_Brief_: Give the data below again exactly, and drop each picture from it.

_Data section_:
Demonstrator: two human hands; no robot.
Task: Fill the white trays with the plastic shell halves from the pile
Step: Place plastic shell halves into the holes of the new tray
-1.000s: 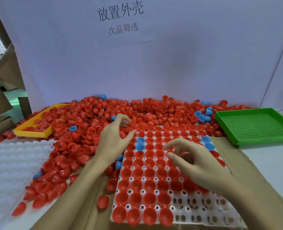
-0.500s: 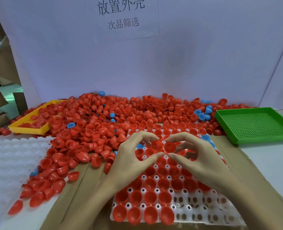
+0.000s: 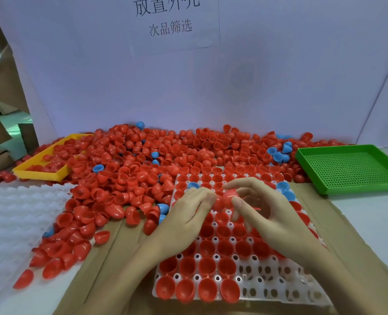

_Expected answer_:
Demonstrator: two human hands; no robot.
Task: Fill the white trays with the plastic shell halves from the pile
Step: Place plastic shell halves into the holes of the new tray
-1.000s: 
-0.500s: 
+0.000s: 

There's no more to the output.